Il «Wall Street Journal», ad esempio, ha appena scritto che «dopo Brexit e Donald Trump, gli investitori si concentrano ora sull'Italia» per decidere come posizionarsi di fronte a quello che potrebbe essere un altro «evento politico in grado di far tremare i mercati e di capovolgere la politica». L'interesse a livello internazionale per le vicende politiche italiane è cresciuto soprattutto nelle ultime settimane; ossia da quando i sondaggi hanno iniziato a dare in progressiva crescita il fronte del no nel referendum deciso dal Governo Renzi.

Il premier italiano che per mesi si era vantato di «metterci la faccia» in questa battaglia per «ammodernare il Paese» con una riforma costituzionale in grado, a suo dire, di ridurre i costi della politica e al tempo stesso di accelerare l'iter legislativo, quando ha avuto sentore di una possibile sconfitta nel voto popolare, ha fatto retromarcia. All'improvviso il presidente del Consiglio italiano ha così annunciato che il referendum non era un voto a favore o contro il suo operato. Ma la frittata ormai era fatta. Le opposizioni infatti, considerati i risultati modesti dell'Esecutivo sul fronte del rilancio economico ed occupazionale, hanno pensato bene di cogliere l'occasione del referendum per cercare di far cadere il Governo in carica. Mettere un no nell'urna il prossimo 4 dicembre «per respingere la riforma e per mandare a casa Renzi» è diventato così uno degli slogan più usati dai leader delle opposizioni.

Gli ultimi sondaggi, per quanto possano valere (viste le recenti smentite dalle urne in Gran Bretagna in occasione del voto sulla Brexit e negli Stati Uniti nelle recenti elezioni presidenziali), danno il fronte del no in vantaggio. Ma il premier davanti ai giornalisti si mostra ottimista e ricorda che gli indecisi sono ancora tanti. La scelta in effetti, non è delle più semplici. Da una parte i cittadini sono bombardati dagli slogan della maggioranza di Governo che insiste sul fatto che l'Italia attende da trent'anni una riforma costituzionale in grado di rendere il Paese più moderno e competitivo, e se si perderà quest'occasione ci vorranno anni prima che il mondo politico riesca a partorirne un'altra. Sul fronte opposto le opposizioni di destra e di sinistra sottolineano limiti e contraddizioni del progetto Renzi.
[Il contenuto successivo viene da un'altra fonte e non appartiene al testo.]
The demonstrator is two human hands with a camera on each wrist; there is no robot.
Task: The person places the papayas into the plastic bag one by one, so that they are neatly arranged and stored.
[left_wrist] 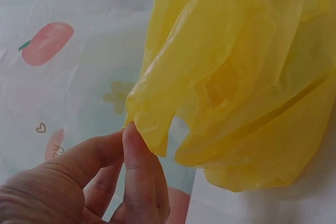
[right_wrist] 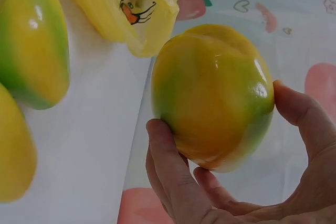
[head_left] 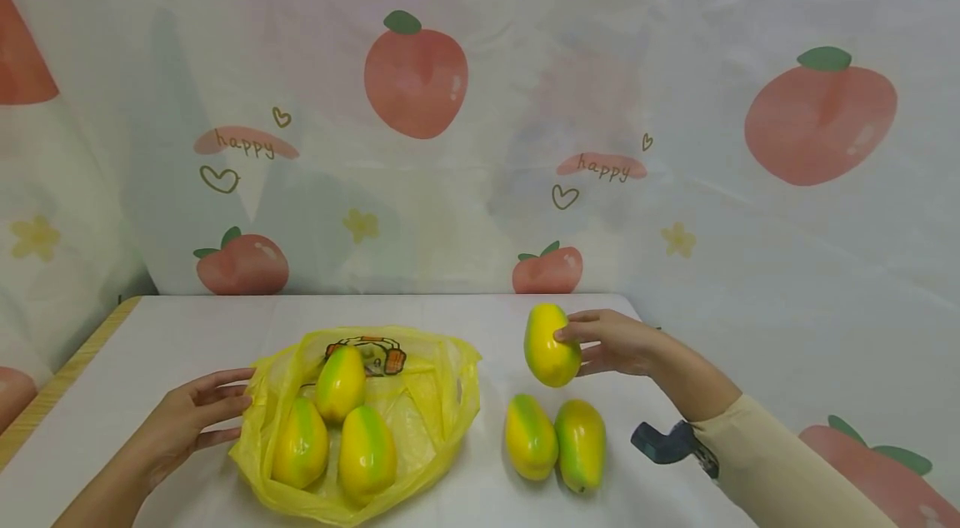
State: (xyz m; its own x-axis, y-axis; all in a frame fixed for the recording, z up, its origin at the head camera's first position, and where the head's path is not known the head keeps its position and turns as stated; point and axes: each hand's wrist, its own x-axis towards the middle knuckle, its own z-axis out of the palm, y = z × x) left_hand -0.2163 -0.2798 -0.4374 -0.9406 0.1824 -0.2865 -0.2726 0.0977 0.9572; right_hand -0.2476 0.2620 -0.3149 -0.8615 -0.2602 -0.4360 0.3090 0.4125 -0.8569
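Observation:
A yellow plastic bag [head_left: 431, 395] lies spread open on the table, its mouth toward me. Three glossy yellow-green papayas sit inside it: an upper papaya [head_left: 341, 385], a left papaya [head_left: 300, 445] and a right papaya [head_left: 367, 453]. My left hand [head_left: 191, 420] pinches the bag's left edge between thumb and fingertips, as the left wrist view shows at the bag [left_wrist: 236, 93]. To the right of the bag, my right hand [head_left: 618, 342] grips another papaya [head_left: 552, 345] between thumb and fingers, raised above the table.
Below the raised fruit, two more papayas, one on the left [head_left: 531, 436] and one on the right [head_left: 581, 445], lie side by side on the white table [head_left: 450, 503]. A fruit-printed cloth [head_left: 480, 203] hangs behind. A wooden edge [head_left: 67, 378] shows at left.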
L'elenco delle critiche è lunghissimo. Si parte dalla denuncia di una perdita di potere di popolo e Legislativo a beneficio dell'Esecutivo, fino ad arrivare ad accusare la maggioranza di aver messo in piedi un castello di regole del gioco estremamente complesse; in particolare per quel che riguarda le competenze e i rapporti tra la Camera e il nuovo Senato. In Italia sono in molti a riconoscere che la riforma portata avanti dall'Esecutivo avrebbe potuto essere più semplice e incisiva. Perché ad esempio non ridurre anche il numero dei deputati oltre a quello dei senatori? Perché non tagliare i lauti compensi di quei parlamentari che si presentano in aula solo occasionalmente? Di suggerimenti, durante la stesura degli articoli della riforma, ne sono arrivati tanti, sia da destra che da sinistra. Ma Renzi, forte di una salda maggioranza in Parlamento, ha quasi sempre voluto fare di testa sua. Anche quando gli si chiedeva il mantenimento del voto popolare per l'elezione del nuovo Senato. Da «rottamatore», il giovane premier a un certo punto ha dovuto trasformarsi in «costruttore».

E nel Bel Paese c'è tanto da costruire e ricostruire. Per farlo bene bisognerebbe ascoltare non sempre, ma almeno alcune volte, cosa dice chi la pensa diversamente. Ora è un po' tardi per cambiare rotta e il leader del PD può solo sperare di trarre vantaggio dalle profonde spaccature presenti nel centrodestra. Se vincesse il no e il Governo cadesse, il referendum potrebbe disegnare un futuro da brivido per l'Italia, con il ritorno dell'era dell'instabilità politica.